Jonathan L. Howard is an experienced hand in the video game industry who I was not previously aware of and whose previous literary output consisted of a couple of short stories which I’ve never read and had also never heard of. Thus it is perhaps surprising that this novel is so good; it also doesn’t overstay its welcome, thereby hitting two for two. Perfection? Not really, read on.
Let’s start out by noting that Johannes Cabal is a complete dick right from the very first page, where he’s introduced entering Hell in order to make a deal with Satan. This is of course a somewhat clichéd scenario and requires something a little different to make it in any way interesting, but Howard provides this by quickly establishing that Cabal is actually trying to get his soul back, as he sold it to Satan already some years ago. This introduces the character as someone who’s got the sort of brass stones to demand his soul back from the devil, but oblivious and entitled enough to expect to actually get it. In fact he’s downright churlish at Satan’s obstinacy in refusing to turn it back over right away, especially since he doesn’t propose to return the necromantic powers he obtained for selling it in the first place. Apparently the soul was actually removed from Cabal’s body at the time of the original deal and has been in Hell this whole time; how exactly this works is not really explained, nor should it be in my opinion. Johannes wants the soul back because its absence is rendering his experiments unreliable, and as a man of science this will never do.
Anyhow, Satan does always like a challenge, so he makes a second deal with Cabal. He’s got to get 100 suckers to sell their souls within the next year, and then he’ll get his own back. If he fails, Satan gets to kill him. Satan also gives him a certain amount of evil mojo and access to a demonic carnival train to use as an attraction, since Johannes isn’t very good at using persuasion. Well, non-lethal persuasion.

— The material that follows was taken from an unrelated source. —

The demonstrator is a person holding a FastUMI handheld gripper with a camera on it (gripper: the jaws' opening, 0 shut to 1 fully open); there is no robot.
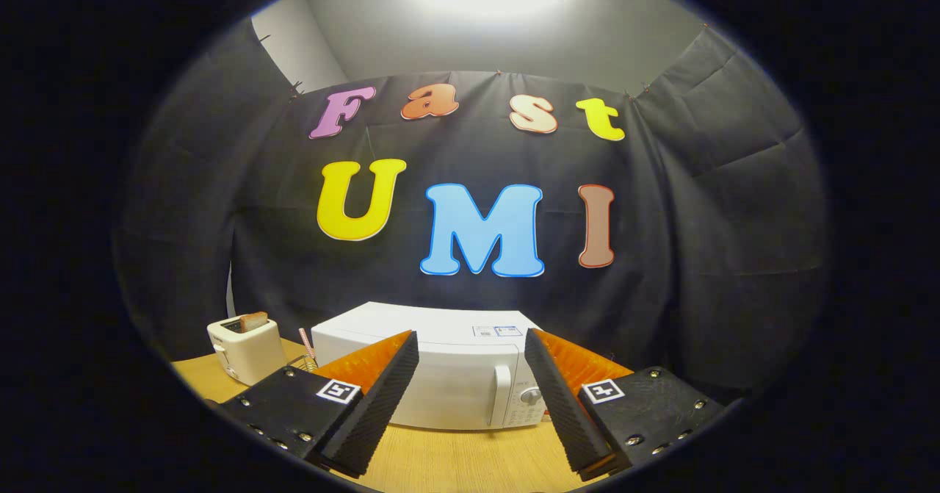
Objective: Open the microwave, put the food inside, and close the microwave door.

I don’t really need to point out that someone who would even consider getting 100 people to accept damnation to save their own ass is a pretty horrible, but Johannes doesn’t really seem to understand why anyone would consider it, you know, a thing. He’s not like those other people, he’s important, he’s got some stuff he wants to do. And by the end of the book you can at least see where he’s coming from, even if he is still totally unjustified in pretty much every action he takes. Making a protagonist this loathsome and unlikable still worth reading about would be a challenge for anyone, and Howard steps right up to it, mostly by contrasting him with his brother Horst, currently suffering from a case of vampirism that is also Johannes’ fault.
In case it’s not clear, this is actually a very funny book, punctuated with the darkest of dark comedy. Johannes’ sociopathy and his aura of assholism is played for laughs early and often, and you laugh at him more than with him (seeing as how he probably doesn’t ever laugh, this isn’t too hard). Of course you wouldn’t want to laugh at him to his face because he’d kill you with his revolver and animate your corpse. Well, maybe not on the first offence, but he’d certainly think about it.

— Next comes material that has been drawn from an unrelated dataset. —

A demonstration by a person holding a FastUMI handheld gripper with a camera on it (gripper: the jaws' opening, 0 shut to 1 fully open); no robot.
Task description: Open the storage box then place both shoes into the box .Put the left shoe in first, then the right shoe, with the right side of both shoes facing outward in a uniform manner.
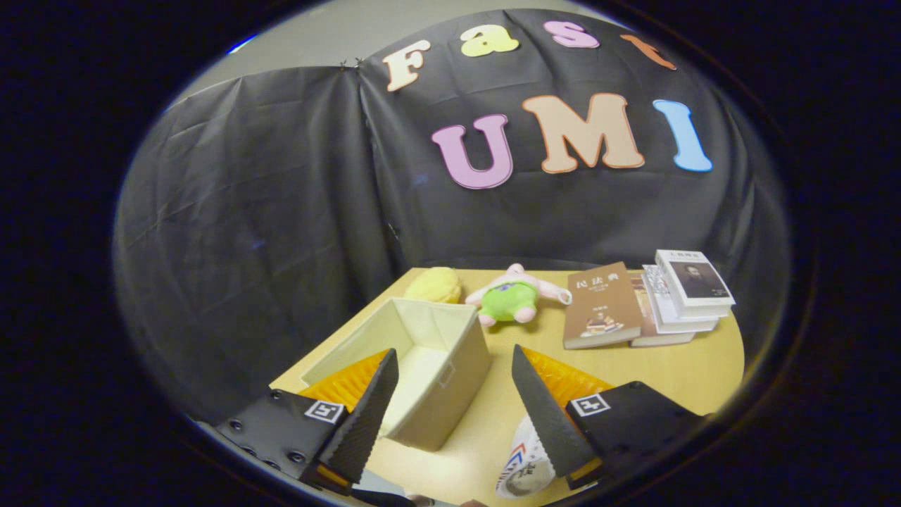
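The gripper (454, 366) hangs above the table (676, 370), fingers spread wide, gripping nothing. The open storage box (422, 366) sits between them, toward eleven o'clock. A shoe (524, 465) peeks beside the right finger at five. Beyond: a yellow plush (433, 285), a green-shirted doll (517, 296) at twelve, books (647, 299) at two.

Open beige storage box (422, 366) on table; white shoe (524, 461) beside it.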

Despite being almost totally distinct from it in every way, reading this book reminded me of nothing more than one of Donald E. Westlake’s Parker novels. The protagonist is a total self-serving bastard with no traditional redeeming qualities whatsoever, and furthermore he doesn’t care what you think about it. Therefore, you’re just reading it to admire their personal style and maybe see them foil someone even worse than they are, in Parker’s case other horrible criminals, in this case, Satan. And whatever else you might say about him, Johannes Cabal has style. Insufferable, annoying, highly threatening and morally dubious style to be sure, but style it is.

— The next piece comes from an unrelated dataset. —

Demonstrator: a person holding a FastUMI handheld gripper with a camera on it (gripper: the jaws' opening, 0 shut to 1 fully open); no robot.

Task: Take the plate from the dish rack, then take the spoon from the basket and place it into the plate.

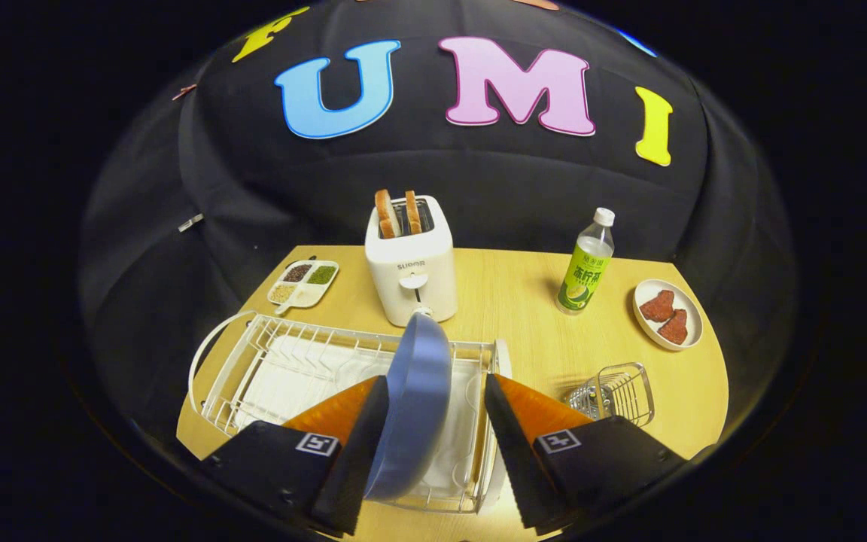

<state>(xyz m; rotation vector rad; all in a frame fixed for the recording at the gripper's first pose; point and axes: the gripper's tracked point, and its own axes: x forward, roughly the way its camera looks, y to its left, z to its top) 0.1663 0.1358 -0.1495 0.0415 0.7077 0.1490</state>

Now all that said, even with the book being quite reasonable in length, I at least was ready for it to be over with, as I felt that the premise had quite exhausted its lease. In the afterward, Howard mentioned that he basically got the idea for this book by wondering where the demonic carnival in Ray Bradbury’s Something Wicked this Way Comes could have originated. Johannes Cabal, however, is almost too awesome to have confined him to this train. At the same time, he’s also such a repulsive person that you don’t really care if he does lose his bet. He might have made a better recurring unbeatable foil in a book series starring Horst, actually. Nonetheless, this has a lot of potential, and I’d give it a recommend to the non-squeamish who love some dry British humor.